Композиции Клюна тщательно отделаны, построены, слажены. Тема – бытовые приборы, посуда: озонатор, граммофон, кувшин. Предмет расчленен, но бережно и деликатно, он вполне узнаваем, иногда даже вступает в несложный сюжет: вот озонатор неподвижен, а вот он в действии. К натюрмортам Клюна подходят слова Маринетти о том, что человеческую психологию должна заменить «лирика состояний неживой природы». Чередование круглящихся и прямоугольных форм, ритм рассекающих композицию прозрачных плоскостей, похожих на лучи, создает ощущение какой-то логической гармонии; интересно, что Клюн увидел в кубизме прежде всего логику, в то время как Малевич – возможность для создания «алогизма». Кубизм Клюна эстетичен, цель автора – сделать качественное произведение искусства; кубизм Малевича скорее концептуален, в нем превалирует идея. Есть и еще одно отличие – предметный мир у Клюна слегка разрежен, почти развеществлен, художник не стремится к передаче веса. Стоит поставить рядом любую композицию Клюна и кубофутуристическую картину Малевича – навороченные плоскости, массивные обломки предметного мира словно притянуты друг к другу магнитом, и этот грузный ком уже завис, готовый поплыть в белом пространстве фона. Клюн еще далек от пространственной задачи – этим, как мы увидим, будет объясняться и его неготовность к восприятию супрематизма.
В кубофутуристический период Клюн создает свою самую известную работу – рельеф «Пробегающий пейзаж». Как и Малевич, он соединяет, казалось бы, несоединимое и приходит к настоящему художественному открытию.

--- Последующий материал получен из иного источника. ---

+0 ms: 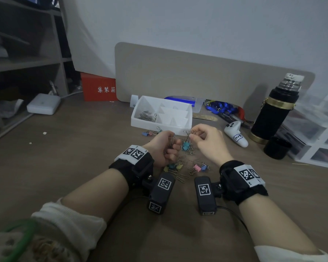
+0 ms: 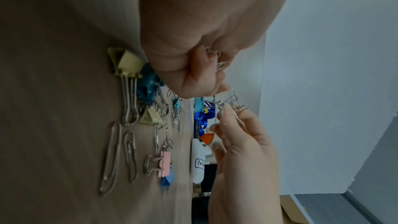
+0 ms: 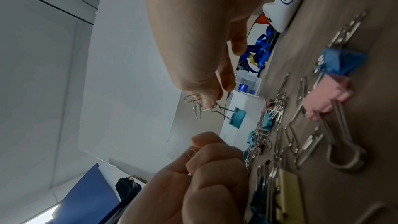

В этой «картине» из дерева и других материалов есть то, чего – часто тщетно – добивались футуристы: зримая динамика, мелькание форм, переложенные в ритмически организованную, стройную композиционную структуру. Удивительно, что для передачи этой динамики художник выбрал отнюдь не бесплотные технику и материал. Рельефы в это время уже существовали: изобразительные и раскрашенные, как «скульпто-живопись» Л. Поповой, или беспредметные, «железные», как контррельефы В. Татлина; изобрел же их Пикассо; но вот чего еще никогда не было, так это скульптурного пейзажа! Обаяние этой работы – в типично клюновской немного наивной наглядности, делающей ее похожей на симпатичную детскую игрушку.
В декабре 1915 года на знаменитой выставке «0,10» Клюн показал несколько кубистических скульптур. Вместе с Малевичем он подписал манифест, но, похоже, не был вполне посвящен в тайны супрематизма; его произведения были ближе к О. Розановой и И. Пуни, искавшим выход из кубофутуризма в трехмерное пространство. Скульптура была замечена критикой: никто в России этого не делал, Клюн здесь занял нишу А. Архипенко, работавшего во Франции. Однако уже через год Клюн становится убежденным супрематистом, а одна из его классических картин, сейчас принадлежащая ГТГ, по традиции датируется 1915 годом.
Клюн понял супрематизм как композиционную логику, воплощенную ясность и стройность. Его лучшие вещи очень похожи на работы Малевича, однако никогда их не превосходят. Особенно близки к первоисточнику те, где разрабатываются проблемы статики, равновесия, цвета; напротив – пространственные ощущения, скольжение, парение плоскостей для художника менее значимы. Клюну, вероятно, было чуждо чувство знаковости форм; в его прямоугольниках и овалах нет той необъяснимой значительности, той «энергетики», которую излучает живопись Малевича. Сам Иван Васильевич утверждал, что в его натуре преобладает аналитическое, а у Малевича – мистическое начало. Не случайно, разрабатывая идею супрематизма, Клюн постепенно отходит от Малевича, сближаясь то с Розановой, то с Родченко и конструктивистами.
Пришла мировая война, за ней революция. Авангардисты взлетали и падали, как на качелях, – то правили художественным миром, получали профессорские звания, институты, пайки, то проваливались в бездну голода и унижения. Клюн разделил их судьбу, но его жизнь шла ровнее: он продолжал служить (теперь в советском учреждении), проводил ревизии и одновременно преподавал, писал картины и теоретические статьи.